Tuesday, December 16, 2008

Celebration at the Education Factory

From today’s paper comes the story of a 32 year old woman who “decided to pursue her dream of becoming a marriage and family counselor by earning a bachelor's degree in psychology. She did it entirely online, because her home is too far to commute to [campus]. Monday's graduation ceremony was only her second visit to campus. For the past four years, she has held down a full-time job, doing most of her studying nights and weekends.”

I find it troubling that a marriage and family counselor would be able to earn a degree certifying her competency to help human beings deal with some of their most difficult and intimate life issues through a program which did not require her to ever have to engage another human being directly. I would guess that the department helped the student arrange for some kind of practical applications of the information she was able to access online in the form of internships or observations where she lived. And I would guess that truncated “discussions” online were used to replace classroom discussions with real live human beings whose body language and vocal inflections are needed to fully communicate words that otherwise appear as mere letters on a screen in the online format.

But who are these people whose words simply appear on our screens? Who are the instructors? What do they look like? What background do they bring to this process? What makes them laugh? What causes them concern? How much can anyone ever know about another human being in the first place and how much less once one is relieved of the obligation of ever actually physically encountering them? And how can such a limited engagement of other human beings provide an adequate means of counseling them?

What is telling in this description is the priority that education held in this woman’s life. She said she couldn’t attend classes on campus because it was “too far.” While a regular two hour commute to the university through city traffic would probably not have been feasible, there is a fine state university a mere 45 minutes by interstate north of the city where the student lives with an excellent psychology program and ample parking garages. No doubt, it provides part of its curriculum online as well. But the proximity of the campus would allow for class attendance as well. Clearly, distance was not the issue.

Perhaps more telling is the revelation about school and work. This is a woman who worked full-time and took full-time course loads. If we assume that online courses replicate classroom experience and that for every hour of class one should spend an average of two hours outside class to prepare, that would mean that this woman was spending 36 hours per week in class-related work in addition to a 40 hour work week. Clearly, that can be done, particularly for the short haul, but the idea that this pattern could become the norm raises no small amount of concerns for higher education.

First, the approach to online courses is, by the self-description of at least one university’s course development staff, a “delivery of services.” It sees the educational process in consumerist terms – the provision of goods and services to consumers willing to buy them. Lost in that understanding is any notion that human beings are involved, that educational institutions represent an opportunity to develop oneself into an educated – and thus more fully human - being and that this is the ultimate end for a university education. College degrees in consumerist terms are reduced to working papers (a truncated vision of life which reduces the “real world” to business) and the means of a rather shallow self-affirmation for the nervous middle class with its fear of falling.
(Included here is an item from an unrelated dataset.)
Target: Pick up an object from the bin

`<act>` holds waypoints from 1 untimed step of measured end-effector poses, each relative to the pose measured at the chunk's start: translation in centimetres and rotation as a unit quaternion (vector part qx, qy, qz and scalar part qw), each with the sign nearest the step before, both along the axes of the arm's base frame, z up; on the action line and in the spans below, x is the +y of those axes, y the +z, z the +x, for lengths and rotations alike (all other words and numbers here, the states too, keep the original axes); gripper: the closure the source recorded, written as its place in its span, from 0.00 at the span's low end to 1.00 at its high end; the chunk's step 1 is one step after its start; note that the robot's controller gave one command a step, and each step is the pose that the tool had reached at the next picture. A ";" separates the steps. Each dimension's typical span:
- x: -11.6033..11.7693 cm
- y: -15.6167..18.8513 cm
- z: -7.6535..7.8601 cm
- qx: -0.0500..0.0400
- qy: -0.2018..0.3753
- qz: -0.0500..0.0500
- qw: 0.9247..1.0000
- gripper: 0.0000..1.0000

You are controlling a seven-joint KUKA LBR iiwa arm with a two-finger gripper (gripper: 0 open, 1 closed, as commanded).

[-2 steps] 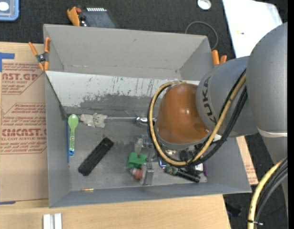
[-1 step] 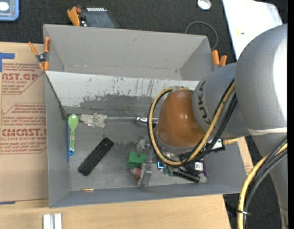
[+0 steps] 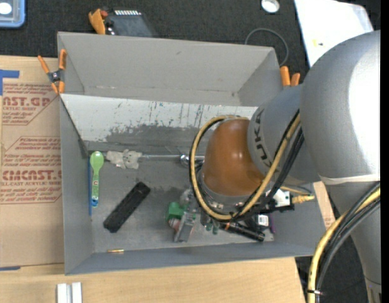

Also lost is the notion that education is a process that requires engagement. Online courses, in my experience of four years now as instructor, easily lend themselves to reductionism and minimization. While online courses were originally designed to be “distance learning,” an evolution out of independent studies conducted by correspondence for students with special circumstances in years gone by, they have long since come to be used for much more immediate and much less noble concerns.

For universities which admit more students than they can house in classrooms, it’s a means of dealing with managerial imperatives. By cutting the cost of cooling, lighting and cleaning classrooms and through the inexorable trend toward farming out online classes to adjuncts who don’t have to be paid benefits as a condition of their employment, colleges are able to reduce their costs and continue to enroll more students than they have infrastructure to handle, at least until the online web services crash because they have been stretched beyond their capacities.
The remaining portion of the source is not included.